**EXERCISE INSTRUCTIONS:**
Your copy should repeat the data that follows exactly and contain no image.

----- SOURCE MATERIAL -----

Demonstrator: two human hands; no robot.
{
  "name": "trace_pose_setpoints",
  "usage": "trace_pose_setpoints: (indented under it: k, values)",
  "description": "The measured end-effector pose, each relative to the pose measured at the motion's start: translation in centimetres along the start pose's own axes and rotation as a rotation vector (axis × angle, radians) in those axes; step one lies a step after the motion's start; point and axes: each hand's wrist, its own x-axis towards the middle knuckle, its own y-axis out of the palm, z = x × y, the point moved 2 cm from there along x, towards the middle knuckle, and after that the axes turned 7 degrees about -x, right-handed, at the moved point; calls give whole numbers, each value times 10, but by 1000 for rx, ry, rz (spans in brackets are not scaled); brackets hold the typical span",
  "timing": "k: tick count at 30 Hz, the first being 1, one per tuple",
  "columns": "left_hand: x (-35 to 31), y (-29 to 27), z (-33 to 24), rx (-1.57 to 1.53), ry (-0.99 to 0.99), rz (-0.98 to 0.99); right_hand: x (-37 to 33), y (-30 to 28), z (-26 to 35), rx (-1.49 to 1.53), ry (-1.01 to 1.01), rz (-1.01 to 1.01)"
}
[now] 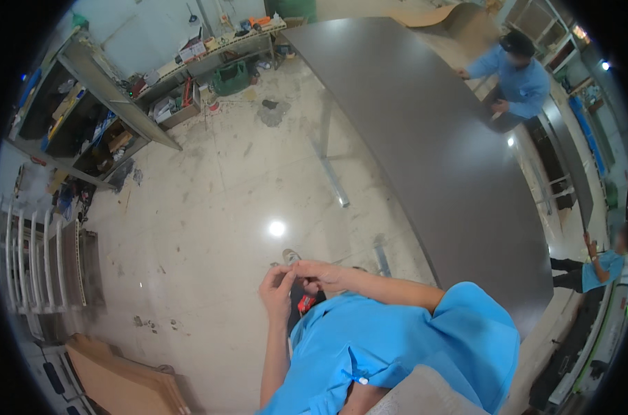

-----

**OUTPUT OF THE EXERCISE:**
Demonstrator: two human hands; no robot.
{
  "name": "trace_pose_setpoints",
  "usage": "trace_pose_setpoints: (indented under it: k, values)",
  "description": "The measured end-effector pose, each relative to the pose measured at the motion's start: translation in centimetres along the start pose's own axes and rotation as a rotation vector (axis × angle, radians) in those axes; step one lies a step after the motion's start; point and axes: each hand's wrist, its own x-axis towards the middle knuckle, its own y-axis out of the palm, z = x × y, the point moved 2 cm from there along x, towards the middle knuckle, and after that the axes turned 7 degrees about -x, right-handed, at the moved point; calls give whole numbers, each value times 10, but by 1000 for rx, ry, rz (spans in brackets are not scaled); brackets hold the typical span",
  "timing": "k: tick count at 30 Hz, the first being 1, one per tuple",
  "columns": "left_hand: x (-35 to 31), y (-29 to 27), z (-33 to 24), rx (-1.57 to 1.53), ry (-0.99 to 0.99), rz (-0.98 to 0.99); right_hand: x (-37 to 33), y (-30 to 28), z (-26 to 35), rx (-1.49 to 1.53), ry (-1.01 to 1.01), rz (-1.01 to 1.01)"
}
[now] 

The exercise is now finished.